* EXERCISE BRIEF: From the line that contains "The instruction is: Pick" through the line that contains "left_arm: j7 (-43", output every line of the listing below exactly and leave out all the rest.

* EXCERPTED DATA:

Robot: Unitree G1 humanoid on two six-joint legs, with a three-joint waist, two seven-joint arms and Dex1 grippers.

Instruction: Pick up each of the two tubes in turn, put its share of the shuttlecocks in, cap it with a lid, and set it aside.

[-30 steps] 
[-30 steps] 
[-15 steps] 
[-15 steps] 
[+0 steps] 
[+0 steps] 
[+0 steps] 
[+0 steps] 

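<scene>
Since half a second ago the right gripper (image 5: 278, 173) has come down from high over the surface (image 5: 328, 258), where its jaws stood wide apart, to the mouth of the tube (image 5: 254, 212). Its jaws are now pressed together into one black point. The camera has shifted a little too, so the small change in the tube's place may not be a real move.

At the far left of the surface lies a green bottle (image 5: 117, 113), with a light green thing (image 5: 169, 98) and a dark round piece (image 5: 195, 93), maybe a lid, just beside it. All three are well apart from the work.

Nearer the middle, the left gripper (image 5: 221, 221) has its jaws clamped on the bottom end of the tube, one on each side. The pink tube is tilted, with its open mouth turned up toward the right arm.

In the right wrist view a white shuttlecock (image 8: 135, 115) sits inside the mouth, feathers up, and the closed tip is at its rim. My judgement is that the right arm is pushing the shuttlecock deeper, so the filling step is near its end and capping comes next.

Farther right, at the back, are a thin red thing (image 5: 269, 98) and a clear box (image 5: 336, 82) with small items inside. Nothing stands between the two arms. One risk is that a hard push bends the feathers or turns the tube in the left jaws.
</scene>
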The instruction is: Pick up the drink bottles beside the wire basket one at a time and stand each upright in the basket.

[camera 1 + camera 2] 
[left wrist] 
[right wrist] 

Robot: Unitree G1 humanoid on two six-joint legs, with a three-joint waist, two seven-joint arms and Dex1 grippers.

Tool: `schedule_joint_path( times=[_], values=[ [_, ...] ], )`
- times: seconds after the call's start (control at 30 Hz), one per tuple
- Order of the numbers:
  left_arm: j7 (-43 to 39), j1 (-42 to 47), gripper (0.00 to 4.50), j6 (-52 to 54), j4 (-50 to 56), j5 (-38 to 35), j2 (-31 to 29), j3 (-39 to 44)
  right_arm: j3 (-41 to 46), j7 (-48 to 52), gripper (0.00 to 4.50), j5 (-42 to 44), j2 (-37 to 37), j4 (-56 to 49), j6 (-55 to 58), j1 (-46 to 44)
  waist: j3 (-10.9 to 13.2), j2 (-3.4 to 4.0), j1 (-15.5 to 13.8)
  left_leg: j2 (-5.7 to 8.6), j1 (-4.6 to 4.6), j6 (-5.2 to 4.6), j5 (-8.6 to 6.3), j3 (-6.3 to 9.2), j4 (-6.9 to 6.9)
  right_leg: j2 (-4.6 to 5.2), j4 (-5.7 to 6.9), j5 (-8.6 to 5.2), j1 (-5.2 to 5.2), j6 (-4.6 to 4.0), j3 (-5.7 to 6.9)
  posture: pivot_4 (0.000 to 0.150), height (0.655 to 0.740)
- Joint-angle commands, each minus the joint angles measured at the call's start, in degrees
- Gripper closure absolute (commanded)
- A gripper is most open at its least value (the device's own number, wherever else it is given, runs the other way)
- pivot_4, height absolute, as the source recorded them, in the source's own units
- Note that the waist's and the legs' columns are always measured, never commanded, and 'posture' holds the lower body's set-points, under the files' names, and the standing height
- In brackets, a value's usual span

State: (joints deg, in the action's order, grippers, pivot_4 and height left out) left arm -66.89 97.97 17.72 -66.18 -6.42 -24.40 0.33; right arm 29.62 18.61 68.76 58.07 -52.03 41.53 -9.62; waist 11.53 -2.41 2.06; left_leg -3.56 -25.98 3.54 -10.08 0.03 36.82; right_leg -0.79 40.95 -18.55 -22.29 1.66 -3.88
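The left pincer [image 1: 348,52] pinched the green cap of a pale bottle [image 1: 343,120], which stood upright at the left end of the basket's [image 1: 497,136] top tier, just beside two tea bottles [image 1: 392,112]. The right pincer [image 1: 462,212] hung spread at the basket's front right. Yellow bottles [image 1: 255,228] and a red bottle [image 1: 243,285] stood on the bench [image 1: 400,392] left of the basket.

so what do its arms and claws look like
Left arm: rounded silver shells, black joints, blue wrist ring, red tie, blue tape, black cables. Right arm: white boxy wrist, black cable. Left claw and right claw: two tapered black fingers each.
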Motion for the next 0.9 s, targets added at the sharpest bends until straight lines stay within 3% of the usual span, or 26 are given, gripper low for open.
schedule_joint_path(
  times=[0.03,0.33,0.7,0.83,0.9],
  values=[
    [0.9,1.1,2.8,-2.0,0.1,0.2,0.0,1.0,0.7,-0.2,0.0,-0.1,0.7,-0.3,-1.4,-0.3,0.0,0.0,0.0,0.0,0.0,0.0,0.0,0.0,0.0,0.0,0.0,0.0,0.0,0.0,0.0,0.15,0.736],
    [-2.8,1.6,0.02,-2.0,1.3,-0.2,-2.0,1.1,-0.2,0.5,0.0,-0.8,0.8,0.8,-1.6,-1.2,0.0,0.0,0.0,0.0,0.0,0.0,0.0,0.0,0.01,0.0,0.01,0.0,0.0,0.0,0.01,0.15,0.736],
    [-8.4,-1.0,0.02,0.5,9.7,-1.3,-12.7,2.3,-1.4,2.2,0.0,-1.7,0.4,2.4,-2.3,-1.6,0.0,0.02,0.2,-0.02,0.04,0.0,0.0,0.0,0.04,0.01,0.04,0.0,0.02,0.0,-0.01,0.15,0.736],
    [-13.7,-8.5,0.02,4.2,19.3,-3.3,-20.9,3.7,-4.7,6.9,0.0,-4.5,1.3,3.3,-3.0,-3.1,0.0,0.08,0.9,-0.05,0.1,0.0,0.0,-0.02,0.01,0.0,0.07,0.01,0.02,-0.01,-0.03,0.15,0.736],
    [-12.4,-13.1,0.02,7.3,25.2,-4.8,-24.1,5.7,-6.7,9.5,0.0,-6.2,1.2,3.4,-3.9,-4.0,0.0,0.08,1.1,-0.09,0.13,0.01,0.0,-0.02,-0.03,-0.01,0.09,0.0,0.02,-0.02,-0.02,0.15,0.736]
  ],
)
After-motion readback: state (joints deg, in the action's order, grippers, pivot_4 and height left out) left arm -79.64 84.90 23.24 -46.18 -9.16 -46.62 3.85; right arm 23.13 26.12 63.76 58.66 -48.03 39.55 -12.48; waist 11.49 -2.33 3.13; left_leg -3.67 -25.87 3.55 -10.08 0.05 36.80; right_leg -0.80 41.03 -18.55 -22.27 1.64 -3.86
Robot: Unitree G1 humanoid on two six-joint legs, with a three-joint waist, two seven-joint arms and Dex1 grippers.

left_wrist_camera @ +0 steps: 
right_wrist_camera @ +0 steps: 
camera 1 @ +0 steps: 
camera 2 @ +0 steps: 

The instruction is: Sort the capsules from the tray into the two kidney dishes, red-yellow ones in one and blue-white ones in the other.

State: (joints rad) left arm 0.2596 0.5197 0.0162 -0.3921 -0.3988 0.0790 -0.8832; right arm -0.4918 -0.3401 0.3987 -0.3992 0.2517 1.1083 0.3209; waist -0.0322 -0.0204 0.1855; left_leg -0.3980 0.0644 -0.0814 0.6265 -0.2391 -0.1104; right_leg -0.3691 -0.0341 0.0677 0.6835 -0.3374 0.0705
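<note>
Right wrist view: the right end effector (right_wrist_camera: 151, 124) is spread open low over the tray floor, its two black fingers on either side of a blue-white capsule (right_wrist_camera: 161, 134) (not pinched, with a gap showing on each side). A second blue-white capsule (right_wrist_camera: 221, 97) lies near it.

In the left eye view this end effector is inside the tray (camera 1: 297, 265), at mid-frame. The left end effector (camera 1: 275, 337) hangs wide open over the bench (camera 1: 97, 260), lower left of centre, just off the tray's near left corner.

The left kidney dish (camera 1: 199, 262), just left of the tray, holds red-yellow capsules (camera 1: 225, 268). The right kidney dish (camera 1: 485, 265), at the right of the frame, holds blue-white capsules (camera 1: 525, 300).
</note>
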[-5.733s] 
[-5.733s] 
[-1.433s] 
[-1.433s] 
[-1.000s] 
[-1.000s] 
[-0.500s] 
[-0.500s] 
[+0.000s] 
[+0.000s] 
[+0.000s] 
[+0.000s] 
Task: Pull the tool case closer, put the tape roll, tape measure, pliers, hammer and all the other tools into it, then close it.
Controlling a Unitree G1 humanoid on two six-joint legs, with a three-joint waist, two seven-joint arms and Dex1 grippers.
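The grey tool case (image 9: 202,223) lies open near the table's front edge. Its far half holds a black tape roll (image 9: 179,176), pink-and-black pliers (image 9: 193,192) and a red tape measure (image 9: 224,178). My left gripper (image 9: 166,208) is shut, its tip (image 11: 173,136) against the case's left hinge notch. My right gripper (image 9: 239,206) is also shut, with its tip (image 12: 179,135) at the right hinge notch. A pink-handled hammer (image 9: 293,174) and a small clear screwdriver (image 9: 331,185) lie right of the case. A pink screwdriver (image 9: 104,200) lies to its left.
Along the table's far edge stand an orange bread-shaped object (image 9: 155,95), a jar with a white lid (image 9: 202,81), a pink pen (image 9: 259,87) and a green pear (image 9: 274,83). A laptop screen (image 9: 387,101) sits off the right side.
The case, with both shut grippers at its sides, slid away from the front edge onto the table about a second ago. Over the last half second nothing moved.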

* YOUR SOLUTION:
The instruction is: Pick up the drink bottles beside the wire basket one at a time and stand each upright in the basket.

[camera 1 + camera 2] 
[left wrist] 
[right wrist] 

Robot: Unitree G1 humanoid on two six-joint legs, with a three-joint waist, two seven-joint arms and Dex1 grippers.

Tool: `schedule_joint_path( times=[_], values=[ [_, ...] ], )`
- times: seconds after the call's start (control at 30 Hz), one per tuple
- Order of the numbers:
  left_arm: j7 (-43 to 39), j1 (-42 to 47), gripper (0.00 to 4.50), j6 (-52 to 54), j4 (-50 to 56), j5 (-38 to 35), j2 (-31 to 29), j3 (-39 to 44)

What this exercise needed has been supplied.